Task directions: Determine how many lines in the listing contain the string "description". Only that number goes in the answer.

Material provided:
*** Begin section ***

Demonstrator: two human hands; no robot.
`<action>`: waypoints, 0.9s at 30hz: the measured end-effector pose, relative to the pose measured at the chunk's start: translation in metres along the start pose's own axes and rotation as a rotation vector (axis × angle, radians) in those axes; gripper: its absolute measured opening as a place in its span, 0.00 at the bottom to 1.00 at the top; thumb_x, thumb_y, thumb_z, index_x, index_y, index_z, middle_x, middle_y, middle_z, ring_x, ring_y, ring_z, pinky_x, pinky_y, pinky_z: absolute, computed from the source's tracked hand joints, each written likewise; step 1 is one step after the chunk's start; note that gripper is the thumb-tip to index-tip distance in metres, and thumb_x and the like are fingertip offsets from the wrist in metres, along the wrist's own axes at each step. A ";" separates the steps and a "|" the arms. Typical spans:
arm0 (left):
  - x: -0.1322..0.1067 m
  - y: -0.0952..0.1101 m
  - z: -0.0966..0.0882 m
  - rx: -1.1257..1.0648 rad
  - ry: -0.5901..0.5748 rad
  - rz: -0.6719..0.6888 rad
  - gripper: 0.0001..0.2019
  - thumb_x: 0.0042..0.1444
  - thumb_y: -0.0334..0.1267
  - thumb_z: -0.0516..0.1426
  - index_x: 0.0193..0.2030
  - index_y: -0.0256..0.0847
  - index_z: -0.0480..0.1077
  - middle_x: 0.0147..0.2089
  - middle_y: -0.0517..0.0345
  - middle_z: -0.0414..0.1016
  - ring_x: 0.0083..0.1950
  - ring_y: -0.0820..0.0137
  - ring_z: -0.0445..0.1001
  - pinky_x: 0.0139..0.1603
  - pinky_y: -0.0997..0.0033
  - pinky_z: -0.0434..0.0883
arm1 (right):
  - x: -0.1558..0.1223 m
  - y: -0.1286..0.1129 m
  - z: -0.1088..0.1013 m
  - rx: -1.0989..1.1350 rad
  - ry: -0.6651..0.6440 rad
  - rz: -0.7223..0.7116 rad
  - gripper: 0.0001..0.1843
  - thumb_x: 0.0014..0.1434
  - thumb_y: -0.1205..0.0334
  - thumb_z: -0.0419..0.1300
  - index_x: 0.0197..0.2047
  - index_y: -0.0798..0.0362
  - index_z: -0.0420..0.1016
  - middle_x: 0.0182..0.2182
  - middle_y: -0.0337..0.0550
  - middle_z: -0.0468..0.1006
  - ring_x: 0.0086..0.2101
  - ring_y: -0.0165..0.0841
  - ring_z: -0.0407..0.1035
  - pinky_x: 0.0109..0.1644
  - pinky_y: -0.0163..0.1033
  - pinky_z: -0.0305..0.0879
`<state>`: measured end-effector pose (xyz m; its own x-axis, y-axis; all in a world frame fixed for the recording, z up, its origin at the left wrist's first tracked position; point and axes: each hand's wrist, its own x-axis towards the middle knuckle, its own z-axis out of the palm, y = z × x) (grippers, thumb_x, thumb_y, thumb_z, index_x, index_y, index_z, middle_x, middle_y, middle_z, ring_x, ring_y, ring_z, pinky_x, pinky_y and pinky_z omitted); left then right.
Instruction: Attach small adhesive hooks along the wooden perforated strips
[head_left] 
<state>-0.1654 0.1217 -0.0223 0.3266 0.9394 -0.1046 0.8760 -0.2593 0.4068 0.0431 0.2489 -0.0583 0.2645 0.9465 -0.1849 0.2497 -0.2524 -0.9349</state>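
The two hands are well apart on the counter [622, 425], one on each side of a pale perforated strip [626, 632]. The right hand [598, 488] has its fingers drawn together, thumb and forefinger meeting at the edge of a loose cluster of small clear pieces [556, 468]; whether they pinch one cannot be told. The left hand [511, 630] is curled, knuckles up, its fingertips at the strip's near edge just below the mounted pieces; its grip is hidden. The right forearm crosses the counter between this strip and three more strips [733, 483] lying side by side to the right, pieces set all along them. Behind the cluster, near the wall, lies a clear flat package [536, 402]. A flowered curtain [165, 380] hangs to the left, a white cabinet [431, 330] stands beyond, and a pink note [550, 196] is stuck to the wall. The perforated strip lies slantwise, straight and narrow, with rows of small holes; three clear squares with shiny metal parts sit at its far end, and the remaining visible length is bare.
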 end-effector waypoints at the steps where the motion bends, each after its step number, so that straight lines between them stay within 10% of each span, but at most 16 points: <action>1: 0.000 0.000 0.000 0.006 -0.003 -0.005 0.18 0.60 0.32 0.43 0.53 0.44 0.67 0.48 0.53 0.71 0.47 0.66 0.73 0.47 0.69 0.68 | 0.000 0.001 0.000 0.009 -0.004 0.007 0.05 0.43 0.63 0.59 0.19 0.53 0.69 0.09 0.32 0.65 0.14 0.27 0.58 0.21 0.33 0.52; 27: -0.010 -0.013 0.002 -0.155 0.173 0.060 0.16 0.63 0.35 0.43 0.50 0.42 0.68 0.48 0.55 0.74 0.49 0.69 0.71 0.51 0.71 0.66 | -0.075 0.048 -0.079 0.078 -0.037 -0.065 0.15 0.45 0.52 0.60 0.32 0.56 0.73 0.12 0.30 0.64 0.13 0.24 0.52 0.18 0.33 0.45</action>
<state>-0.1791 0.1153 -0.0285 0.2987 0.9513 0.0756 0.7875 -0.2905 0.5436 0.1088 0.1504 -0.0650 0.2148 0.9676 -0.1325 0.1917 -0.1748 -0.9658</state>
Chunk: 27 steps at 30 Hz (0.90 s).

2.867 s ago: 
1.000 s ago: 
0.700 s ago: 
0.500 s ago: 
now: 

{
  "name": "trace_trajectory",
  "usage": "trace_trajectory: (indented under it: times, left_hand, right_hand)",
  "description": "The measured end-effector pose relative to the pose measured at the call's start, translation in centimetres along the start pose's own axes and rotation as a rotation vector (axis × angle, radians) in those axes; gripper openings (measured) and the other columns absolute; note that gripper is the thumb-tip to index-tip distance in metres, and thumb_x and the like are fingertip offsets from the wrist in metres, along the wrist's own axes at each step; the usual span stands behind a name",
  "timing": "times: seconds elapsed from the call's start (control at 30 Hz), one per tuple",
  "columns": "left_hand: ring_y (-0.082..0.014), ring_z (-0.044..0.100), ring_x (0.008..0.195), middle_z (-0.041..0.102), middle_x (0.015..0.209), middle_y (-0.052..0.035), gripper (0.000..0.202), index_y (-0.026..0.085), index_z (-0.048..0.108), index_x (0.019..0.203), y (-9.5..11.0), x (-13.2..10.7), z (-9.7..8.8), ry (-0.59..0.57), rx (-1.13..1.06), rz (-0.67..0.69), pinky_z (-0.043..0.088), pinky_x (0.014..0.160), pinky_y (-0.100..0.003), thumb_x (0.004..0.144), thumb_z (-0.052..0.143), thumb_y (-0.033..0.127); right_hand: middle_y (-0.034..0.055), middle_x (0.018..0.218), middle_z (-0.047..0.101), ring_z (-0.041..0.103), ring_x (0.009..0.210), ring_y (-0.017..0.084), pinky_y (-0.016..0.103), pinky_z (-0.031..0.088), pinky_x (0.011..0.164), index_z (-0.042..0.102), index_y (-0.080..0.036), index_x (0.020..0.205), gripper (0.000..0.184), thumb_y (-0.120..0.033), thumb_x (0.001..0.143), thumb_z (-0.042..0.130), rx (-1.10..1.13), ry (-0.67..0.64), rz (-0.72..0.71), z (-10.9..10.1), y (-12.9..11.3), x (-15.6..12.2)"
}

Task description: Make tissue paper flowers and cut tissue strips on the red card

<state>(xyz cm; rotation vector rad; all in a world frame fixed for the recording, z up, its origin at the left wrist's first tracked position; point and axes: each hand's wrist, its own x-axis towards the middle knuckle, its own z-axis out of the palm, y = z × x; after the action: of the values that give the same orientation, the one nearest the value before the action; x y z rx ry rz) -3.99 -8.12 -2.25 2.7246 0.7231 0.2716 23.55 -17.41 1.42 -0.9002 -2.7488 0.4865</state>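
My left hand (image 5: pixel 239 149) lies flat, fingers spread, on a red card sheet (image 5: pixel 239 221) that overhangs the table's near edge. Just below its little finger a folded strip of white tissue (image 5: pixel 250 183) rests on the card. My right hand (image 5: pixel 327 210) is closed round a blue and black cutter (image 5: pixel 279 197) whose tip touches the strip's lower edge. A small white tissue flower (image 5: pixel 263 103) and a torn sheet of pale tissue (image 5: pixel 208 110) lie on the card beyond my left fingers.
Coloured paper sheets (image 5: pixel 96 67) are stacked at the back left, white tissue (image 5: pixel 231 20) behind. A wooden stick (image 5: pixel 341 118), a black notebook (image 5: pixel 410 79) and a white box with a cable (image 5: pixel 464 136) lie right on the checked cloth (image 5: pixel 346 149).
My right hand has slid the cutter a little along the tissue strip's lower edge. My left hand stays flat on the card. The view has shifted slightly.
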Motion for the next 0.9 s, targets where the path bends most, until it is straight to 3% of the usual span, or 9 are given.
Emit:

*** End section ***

Worked solution: 2